Armenian writer (1854–1908)

Grigor Ter-Hovhannisian (Գրիգոր Տեր-Հովհաննիսյան; 1 December 1854 – 12 September 1908), better known as Muratsan (Մուրացան), was a prolific Armenian writer, known best for writing Gevorg Marzpetuni (1896), a historical novel set during the time of King Ashot II in Armenia in the tenth century.

== Biography ==

Grigor Ter-Hovhannisian, better known by the pen name Muratsan, was born in the city of Shusha in the region of Karabakh on 1 December 1854 (Old Style). His father was a craftsman. He first attended local private schools. His father died when he was twelve years old, leaving his family in a difficult financial situation. His mother was forced to move him to a cheaper school. A year later, he enrolled as a tuition-free student in the Shusha parish secondary school, from which he graduated in June 1873. He excelled at school and spent most of his free time reading. It was at the parish school that his love for Armenian history and the old Armenian historians was nurtured. He learned excellent Classical Armenian, as well as some Russian and French, at the parish school. He spent a year after graduating furthering his knowledge of French.

In 1875–76 Muratsan taught Armenian language and history at a school in Shusha. In 1877 he traveled around Karabakh, visiting and studying many historical sites. Upon his return to Shushi, he wrote a brief history of the noble Hasan-Jalalyan family. In 1878 he moved to Tiflis (modern-day Tbilisi, Georgia), where he worked as an accountant and remained for the rest of his life.
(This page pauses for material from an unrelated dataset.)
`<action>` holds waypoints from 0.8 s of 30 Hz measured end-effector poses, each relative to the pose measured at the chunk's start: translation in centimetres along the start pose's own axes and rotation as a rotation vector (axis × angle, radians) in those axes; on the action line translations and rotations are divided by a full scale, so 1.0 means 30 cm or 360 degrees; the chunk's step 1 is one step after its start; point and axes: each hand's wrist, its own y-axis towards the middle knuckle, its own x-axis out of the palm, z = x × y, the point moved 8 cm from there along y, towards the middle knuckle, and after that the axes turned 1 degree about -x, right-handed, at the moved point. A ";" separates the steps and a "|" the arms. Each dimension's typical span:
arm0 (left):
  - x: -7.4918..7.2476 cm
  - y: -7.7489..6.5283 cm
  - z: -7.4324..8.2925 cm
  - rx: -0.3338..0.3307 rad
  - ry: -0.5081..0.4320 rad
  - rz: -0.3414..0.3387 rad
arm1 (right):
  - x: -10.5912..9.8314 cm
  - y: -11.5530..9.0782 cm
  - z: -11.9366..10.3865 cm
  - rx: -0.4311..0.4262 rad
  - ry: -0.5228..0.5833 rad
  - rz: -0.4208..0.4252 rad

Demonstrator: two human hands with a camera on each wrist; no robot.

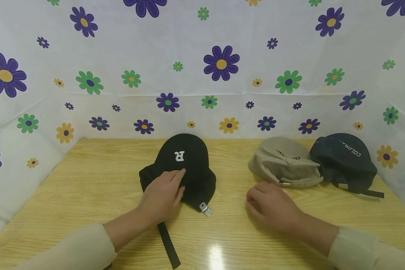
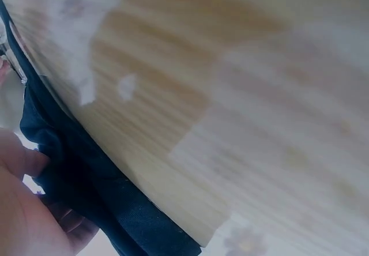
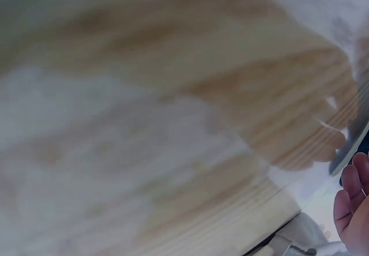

He first received recognition for his historical drama Ruzan kam Hayrenaser oriord (Ruzan, or the patriotic maiden), written in 1881 and performed at a Tiflis theater in 1882 (the play was first published in 1900). His historical novel Gevorg Marzpetuni is regarded as his greatest work. The novel is set in tenth-century Armenia, during the reign of Ashot II. The novel's titular protagonist is a patriotic military leader who places national interests above his personal desires. In addition to Gevorg Marzpetuni, he wrote many short stories and novels, including The Apostle (1902). An intensely nationalistic writer, Muratsan was one of the last Armenian representatives of Romanticism and kept to this style even as it was supplanted by other trends. He stood out as one of the few notable authors of his time that maintained strictly conservative views and rejected the progressive and reformist ideas that were becoming popular among Armenian intellectuals in the late nineteenth century.

A hospital, a street, and a school in Yerevan, Armenia, are named after him.

== Ruzan ==
Ruzan is a historical drama which takes place in the thirteenth century during the Mongol-Tatar invasions. Ruzan was the daughter of prince Hasan-Jalal Dawla. Faced with the choice of conversion or death, she refuses to betray her countrymen and her religion and as a consequence is executed.